We’re meeting many interesting people here at Loseling, the monastery run guest house in the centre of town; in ’09 we were somewhat isolated at Kirti Monastery, although the accomodation was good and the energy of the monks’ chanting was incredible. Here at Loseling the monks speak English, a nice change. When I mentioned to one that the Kirti monks are not allowed to learn English (I had it on good authority), he said that they’re too lazy to do so! (Later we heard that Kirti has recently changed its policy and is encouraging volunteer English tutoring now).
I began my women’s English and Empowerment Coaching group last Thursday and it is going well. The nine women are in a training program called Stiches of Tibet, run by the Tibetan Womens’ Association. They learn to tailor chubas so they will have a trade to earn their living with, also English and computer. We meet for 90 minutes and will have 15 mornings together before I leave McLeod Ganj; my friend Dolma will assist with most of the sessions, adding the cultural component that I’m lacking, plus interpretting. The level of English among the women varies greatly, 4 have almost none, so it is challenginng.
This past weekend was the Tibetan Film Festival; we attended all the Saturday events and it was very worthwhile. The festival was begun in Zurich in 2009, and is Swiss sponsored; 2 years ago they brought it to Dharamsala. Saturday was a combination of feature length films and shorts. In the morning there was a contest where the audience voted for their favourite out of 6 - 5 minute films made by young Tibetan filmmakers. All were very creative.
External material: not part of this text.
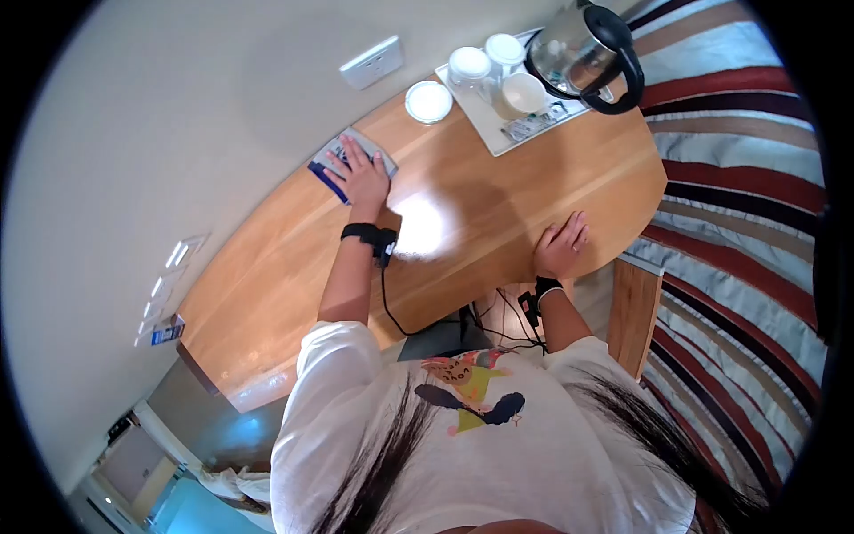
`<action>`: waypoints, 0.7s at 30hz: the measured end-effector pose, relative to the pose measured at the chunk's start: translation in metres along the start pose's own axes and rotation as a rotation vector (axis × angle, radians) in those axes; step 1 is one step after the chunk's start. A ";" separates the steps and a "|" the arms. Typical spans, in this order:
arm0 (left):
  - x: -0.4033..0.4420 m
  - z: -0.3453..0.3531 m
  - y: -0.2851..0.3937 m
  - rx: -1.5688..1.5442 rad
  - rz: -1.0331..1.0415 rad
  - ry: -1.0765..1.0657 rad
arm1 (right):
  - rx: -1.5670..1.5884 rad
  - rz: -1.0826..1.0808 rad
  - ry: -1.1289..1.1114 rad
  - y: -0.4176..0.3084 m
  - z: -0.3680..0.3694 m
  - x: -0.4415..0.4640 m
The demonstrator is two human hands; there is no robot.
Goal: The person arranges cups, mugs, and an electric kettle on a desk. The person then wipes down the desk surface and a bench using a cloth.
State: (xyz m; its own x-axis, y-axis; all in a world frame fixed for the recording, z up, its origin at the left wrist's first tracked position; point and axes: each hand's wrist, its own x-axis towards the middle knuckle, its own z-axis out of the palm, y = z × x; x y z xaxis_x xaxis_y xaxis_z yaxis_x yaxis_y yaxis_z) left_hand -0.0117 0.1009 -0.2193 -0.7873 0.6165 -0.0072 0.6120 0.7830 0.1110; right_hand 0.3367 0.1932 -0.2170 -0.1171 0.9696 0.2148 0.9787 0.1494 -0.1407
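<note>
My left hand (360,181) lies with fingers stretched out on a flat grey and navy-blue thing (386,161) by the wall; I cannot tell whether it is a folded cloth or a packet. Part of it is hidden beneath the palm. On the near right edge of the wooden table (498,205) rests my right hand (560,248), holding nothing, its fingers extended and slightly bent. Both wrists wear black straps with small devices, and cables run from them toward my lap.
At the back right, a white tray (492,141) bears an electric kettle (583,53), glasses, a white cup (523,93) and sachets. A round white lid or dish (429,101) sits left of it. A striped curtain (738,178) hangs at right; a socket (372,62) is on the wall.
</note>
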 end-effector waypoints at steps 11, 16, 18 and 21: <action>0.020 0.000 0.064 -0.105 -0.041 -0.088 | 0.067 0.050 -0.085 -0.002 -0.006 0.001; -0.005 -0.001 0.058 -0.074 0.126 -0.054 | 0.043 0.064 -0.103 0.001 -0.003 0.003; -0.036 -0.001 0.063 0.028 0.218 -0.091 | 0.056 0.064 -0.103 0.000 -0.004 0.002; -0.082 0.003 0.076 0.001 0.313 -0.082 | 0.078 0.066 -0.086 0.000 -0.003 0.002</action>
State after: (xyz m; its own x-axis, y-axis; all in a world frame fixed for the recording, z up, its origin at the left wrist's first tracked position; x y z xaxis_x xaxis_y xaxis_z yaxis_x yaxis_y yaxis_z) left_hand 0.0997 0.1104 -0.2136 -0.5525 0.8319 -0.0525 0.8236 0.5545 0.1194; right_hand 0.3369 0.1950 -0.2139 -0.0701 0.9904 0.1193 0.9690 0.0960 -0.2275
Two of the feature length films caught my eye: Girl from China, a film about an ordinary Chinese woman visiting Tibetan India and a Tibetan man; (it`s not yet released, but we plan to purchase it on-line later to show our friends and family); and We Corner People, a documentary about a remote village in Arunachal Pradesh, the northeastern Indian state lying between China and Bangladesh, where our sponsored families are coming from in the New Year. The idea of helping people transition from a life high in the Himalayan foothills to the Gibsons BC, Canada, is somewhat daunting after seeing the film.
All for now, more news later.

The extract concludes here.